Goal of the exercise: In this exercise, retype exactly the lines from the start of the entries through the line bearing "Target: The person", leaving every picture out.

Records for the task:

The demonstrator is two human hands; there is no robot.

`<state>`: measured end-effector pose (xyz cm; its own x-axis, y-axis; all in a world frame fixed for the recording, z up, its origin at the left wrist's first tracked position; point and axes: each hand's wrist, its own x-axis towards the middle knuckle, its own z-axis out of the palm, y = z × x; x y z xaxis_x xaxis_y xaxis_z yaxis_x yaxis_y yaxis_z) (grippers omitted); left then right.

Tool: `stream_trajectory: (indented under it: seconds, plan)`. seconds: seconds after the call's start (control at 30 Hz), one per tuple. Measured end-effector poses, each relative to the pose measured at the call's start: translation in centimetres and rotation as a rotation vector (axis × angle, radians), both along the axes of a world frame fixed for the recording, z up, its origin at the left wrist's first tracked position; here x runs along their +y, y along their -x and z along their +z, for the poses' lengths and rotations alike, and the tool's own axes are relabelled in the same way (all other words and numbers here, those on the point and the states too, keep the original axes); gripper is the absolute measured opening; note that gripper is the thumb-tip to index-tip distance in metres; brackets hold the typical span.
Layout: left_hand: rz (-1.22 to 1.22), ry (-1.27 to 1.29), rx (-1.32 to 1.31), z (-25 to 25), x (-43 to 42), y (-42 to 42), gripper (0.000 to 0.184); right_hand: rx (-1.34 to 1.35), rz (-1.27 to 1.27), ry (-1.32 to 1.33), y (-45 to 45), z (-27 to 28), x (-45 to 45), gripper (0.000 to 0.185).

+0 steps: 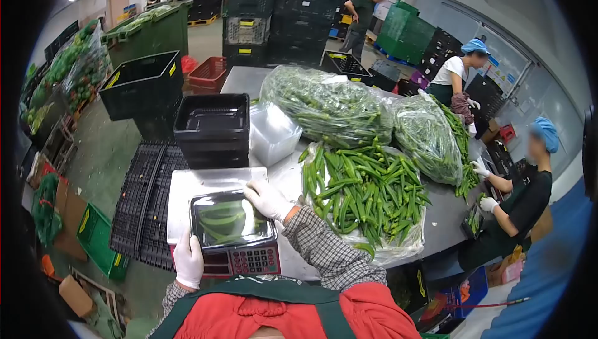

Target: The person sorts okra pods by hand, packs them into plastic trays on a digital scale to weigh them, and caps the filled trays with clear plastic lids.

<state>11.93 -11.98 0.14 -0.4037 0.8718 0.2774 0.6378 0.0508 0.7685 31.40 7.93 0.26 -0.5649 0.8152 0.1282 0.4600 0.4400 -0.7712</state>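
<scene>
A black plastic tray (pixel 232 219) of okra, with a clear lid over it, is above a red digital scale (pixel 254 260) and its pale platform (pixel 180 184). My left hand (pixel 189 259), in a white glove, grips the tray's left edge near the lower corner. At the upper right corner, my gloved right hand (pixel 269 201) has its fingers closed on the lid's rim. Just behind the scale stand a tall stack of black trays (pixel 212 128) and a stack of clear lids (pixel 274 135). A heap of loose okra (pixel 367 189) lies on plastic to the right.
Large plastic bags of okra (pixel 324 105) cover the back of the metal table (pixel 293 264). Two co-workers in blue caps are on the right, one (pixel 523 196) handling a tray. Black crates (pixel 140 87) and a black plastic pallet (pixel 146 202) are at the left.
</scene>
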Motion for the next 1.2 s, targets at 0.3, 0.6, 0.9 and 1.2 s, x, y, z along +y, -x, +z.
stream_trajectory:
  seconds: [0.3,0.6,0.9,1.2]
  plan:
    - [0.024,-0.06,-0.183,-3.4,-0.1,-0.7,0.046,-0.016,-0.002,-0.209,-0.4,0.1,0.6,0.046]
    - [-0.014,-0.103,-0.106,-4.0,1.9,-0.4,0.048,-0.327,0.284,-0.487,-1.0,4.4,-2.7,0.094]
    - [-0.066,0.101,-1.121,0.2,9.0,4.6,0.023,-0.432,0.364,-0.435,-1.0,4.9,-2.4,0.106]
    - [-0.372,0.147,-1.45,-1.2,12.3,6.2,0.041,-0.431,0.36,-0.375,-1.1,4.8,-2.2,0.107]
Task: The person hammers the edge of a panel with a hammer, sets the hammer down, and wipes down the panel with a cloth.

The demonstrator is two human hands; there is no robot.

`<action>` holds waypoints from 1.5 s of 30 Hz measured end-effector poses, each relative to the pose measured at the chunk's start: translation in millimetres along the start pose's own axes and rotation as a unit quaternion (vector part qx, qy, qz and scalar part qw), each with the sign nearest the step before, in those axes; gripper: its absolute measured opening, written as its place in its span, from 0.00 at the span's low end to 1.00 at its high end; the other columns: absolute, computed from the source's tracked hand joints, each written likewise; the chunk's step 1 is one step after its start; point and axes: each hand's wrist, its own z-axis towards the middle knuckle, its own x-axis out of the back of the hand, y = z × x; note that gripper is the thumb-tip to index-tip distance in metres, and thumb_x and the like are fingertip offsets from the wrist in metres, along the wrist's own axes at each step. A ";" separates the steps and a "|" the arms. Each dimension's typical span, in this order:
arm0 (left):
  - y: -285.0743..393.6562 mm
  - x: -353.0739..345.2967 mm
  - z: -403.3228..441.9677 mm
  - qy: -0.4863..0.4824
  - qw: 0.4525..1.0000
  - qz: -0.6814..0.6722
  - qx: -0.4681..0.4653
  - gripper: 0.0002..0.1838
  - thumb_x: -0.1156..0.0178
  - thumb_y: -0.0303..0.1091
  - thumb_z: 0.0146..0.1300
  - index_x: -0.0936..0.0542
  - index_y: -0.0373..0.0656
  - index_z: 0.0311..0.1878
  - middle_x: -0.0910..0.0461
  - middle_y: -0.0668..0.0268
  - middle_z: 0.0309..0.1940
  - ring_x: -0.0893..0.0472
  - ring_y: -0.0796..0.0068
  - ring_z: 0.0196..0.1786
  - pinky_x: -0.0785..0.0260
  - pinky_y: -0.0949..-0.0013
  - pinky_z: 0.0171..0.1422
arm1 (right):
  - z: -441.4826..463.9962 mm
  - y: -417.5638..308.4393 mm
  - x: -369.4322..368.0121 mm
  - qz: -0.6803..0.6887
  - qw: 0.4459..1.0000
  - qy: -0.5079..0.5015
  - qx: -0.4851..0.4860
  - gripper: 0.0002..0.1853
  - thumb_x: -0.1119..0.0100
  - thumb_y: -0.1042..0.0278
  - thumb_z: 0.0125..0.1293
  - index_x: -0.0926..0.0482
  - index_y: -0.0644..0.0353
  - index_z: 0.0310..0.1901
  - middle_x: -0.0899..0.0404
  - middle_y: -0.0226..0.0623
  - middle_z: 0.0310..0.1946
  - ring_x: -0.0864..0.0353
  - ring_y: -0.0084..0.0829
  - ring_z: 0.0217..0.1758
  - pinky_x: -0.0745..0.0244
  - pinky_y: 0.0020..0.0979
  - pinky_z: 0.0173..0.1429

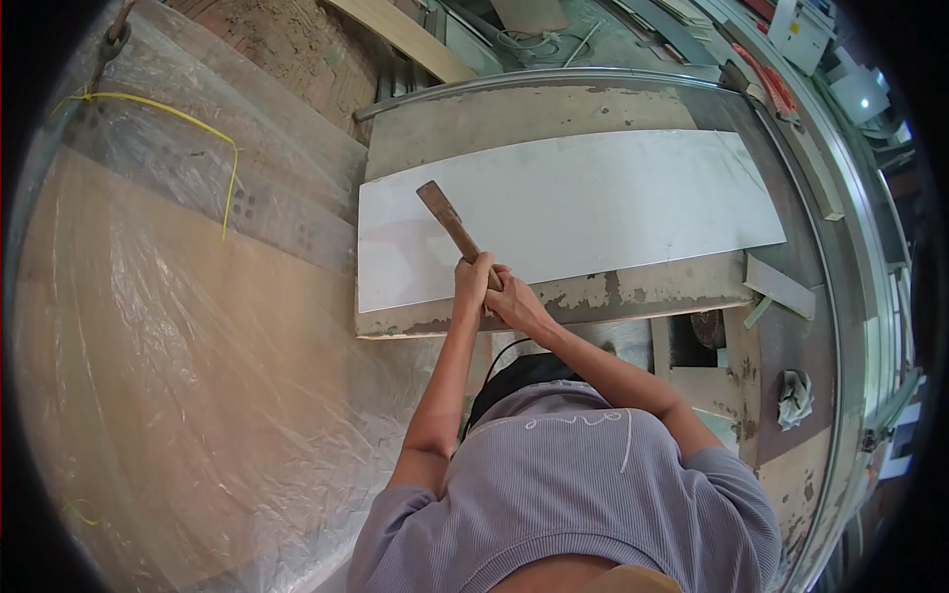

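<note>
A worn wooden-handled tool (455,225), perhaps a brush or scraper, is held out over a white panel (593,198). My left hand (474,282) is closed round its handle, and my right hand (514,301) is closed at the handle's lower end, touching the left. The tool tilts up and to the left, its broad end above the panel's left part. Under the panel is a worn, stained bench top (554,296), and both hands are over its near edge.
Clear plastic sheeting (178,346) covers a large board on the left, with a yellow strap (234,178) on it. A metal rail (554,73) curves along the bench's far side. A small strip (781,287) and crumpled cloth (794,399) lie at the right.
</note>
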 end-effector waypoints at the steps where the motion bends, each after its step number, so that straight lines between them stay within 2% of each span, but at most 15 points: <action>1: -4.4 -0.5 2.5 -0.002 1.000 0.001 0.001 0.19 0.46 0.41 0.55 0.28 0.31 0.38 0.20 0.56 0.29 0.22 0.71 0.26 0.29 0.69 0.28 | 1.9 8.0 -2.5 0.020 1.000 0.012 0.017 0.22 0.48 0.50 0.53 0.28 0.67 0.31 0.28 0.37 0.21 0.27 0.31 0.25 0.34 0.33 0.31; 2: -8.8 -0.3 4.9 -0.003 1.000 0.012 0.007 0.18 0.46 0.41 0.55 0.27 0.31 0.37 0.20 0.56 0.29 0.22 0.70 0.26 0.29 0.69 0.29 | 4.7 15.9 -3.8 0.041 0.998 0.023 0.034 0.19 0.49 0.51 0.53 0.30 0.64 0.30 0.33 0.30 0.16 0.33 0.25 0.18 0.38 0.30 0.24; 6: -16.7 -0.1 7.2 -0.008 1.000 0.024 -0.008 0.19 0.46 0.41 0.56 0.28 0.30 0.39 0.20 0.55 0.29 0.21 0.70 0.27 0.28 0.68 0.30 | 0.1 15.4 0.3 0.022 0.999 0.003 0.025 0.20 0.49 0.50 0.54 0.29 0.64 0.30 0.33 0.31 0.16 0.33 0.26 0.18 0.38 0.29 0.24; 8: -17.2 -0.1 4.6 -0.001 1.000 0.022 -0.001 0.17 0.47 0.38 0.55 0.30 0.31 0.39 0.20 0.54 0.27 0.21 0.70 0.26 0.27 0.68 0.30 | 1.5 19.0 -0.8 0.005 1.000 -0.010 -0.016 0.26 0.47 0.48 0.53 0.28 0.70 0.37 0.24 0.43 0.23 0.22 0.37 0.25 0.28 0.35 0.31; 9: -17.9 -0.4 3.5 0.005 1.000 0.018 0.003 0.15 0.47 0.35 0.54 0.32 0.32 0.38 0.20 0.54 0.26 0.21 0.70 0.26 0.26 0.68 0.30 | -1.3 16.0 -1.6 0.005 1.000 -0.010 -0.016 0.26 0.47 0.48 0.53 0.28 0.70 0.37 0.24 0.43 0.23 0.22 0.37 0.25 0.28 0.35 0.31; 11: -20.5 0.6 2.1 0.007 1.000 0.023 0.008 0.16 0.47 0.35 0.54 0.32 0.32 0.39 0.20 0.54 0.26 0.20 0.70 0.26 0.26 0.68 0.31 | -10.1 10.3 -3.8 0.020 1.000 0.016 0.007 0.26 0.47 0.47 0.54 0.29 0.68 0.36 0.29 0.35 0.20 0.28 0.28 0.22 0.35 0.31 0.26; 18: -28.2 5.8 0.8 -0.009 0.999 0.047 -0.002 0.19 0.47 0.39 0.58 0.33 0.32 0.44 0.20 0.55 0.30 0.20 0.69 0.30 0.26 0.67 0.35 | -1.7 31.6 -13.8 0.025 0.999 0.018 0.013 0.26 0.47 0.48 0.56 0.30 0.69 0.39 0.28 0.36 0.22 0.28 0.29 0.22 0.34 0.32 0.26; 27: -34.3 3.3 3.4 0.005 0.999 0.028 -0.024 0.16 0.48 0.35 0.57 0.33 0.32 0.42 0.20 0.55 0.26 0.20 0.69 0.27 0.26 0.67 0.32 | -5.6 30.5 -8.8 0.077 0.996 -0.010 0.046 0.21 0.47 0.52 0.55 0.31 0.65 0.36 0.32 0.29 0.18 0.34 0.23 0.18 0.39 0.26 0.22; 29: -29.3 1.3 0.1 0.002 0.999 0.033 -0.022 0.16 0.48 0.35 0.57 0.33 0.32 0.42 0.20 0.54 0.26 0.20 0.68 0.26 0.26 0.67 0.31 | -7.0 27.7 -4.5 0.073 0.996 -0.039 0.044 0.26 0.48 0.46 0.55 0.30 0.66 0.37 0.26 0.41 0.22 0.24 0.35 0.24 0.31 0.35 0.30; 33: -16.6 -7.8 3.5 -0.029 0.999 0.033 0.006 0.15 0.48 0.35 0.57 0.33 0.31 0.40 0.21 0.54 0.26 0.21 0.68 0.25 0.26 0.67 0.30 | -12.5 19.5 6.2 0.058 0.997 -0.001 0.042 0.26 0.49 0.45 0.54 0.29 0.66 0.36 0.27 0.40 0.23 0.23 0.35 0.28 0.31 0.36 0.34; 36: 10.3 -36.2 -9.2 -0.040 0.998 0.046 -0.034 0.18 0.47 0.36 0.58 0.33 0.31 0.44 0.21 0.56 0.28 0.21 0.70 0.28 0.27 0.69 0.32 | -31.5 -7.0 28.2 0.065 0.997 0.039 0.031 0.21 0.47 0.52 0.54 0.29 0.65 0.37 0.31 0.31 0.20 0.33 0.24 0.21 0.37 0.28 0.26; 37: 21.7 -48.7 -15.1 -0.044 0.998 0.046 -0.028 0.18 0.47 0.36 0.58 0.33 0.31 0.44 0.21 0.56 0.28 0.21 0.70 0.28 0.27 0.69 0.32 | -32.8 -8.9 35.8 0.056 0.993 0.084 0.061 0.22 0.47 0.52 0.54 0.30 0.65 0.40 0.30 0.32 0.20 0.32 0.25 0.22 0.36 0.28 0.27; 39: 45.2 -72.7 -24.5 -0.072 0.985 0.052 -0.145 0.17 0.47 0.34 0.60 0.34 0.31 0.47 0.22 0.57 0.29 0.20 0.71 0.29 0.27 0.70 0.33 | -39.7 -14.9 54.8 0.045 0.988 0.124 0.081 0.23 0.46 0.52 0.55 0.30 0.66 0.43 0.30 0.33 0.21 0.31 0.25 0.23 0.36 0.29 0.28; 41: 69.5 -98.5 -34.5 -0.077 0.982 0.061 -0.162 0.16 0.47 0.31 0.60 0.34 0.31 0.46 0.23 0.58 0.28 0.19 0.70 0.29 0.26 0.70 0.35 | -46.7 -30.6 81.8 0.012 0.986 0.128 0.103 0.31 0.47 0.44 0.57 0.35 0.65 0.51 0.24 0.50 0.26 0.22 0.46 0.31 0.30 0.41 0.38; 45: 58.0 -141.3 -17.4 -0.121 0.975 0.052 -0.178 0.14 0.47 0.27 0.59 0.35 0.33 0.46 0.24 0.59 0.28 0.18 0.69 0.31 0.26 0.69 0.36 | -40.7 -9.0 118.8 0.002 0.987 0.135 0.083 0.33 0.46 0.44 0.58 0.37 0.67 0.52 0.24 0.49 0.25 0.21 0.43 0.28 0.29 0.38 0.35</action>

Response area:
The demonstrator is two human hands; there is no robot.

`<state>`: measured end-effector pose (xyz cm; its own x-axis, y-axis; all in a world frame fixed for the recording, z up, its origin at the left wrist's first tracked position; point and axes: each hand's wrist, its own x-axis towards the middle knuckle, its own z-axis out of the palm, y = z × x; x y z xaxis_x xaxis_y xaxis_z yaxis_x yaxis_y yaxis_z) (grippers omitted); left then right.

Tool: `stream_trajectory: (indented under it: seconds, plan)`. seconds: seconds after the call's start (control at 30 Hz), one per tuple. Measured end-effector poses, each relative to the pose measured at the call's start: translation in centimetres and rotation as a rotation vector (axis × angle, radians), both along the axes of a world frame fixed for the recording, z up, its origin at the left wrist's first tracked position; here x runs along their +y, y along their -x and z along their +z, for the poses' lengths and rotations alike, and the tool's own axes are relabelled in the same way (all other words and numbers here, those on the point and the states too, keep the original axes); gripper is the absolute measured opening; note that gripper is the thumb-tip to index-tip distance in metres; brackets hold the typical span.
Layout: left_hand: rz (-1.22 to 1.22), ry (-1.27 to 1.29), rx (-1.32 to 1.31), z (-25 to 25), x (-43 to 42), y (-42 to 42), gripper (0.000 to 0.184); right_hand: rx (-1.34 to 1.35), rz (-1.27 to 1.27), ry (-1.32 to 1.33), y (-45 to 45), z (-27 to 28), x (-45 to 45), gripper (0.000 to 0.185).

+0 steps: 

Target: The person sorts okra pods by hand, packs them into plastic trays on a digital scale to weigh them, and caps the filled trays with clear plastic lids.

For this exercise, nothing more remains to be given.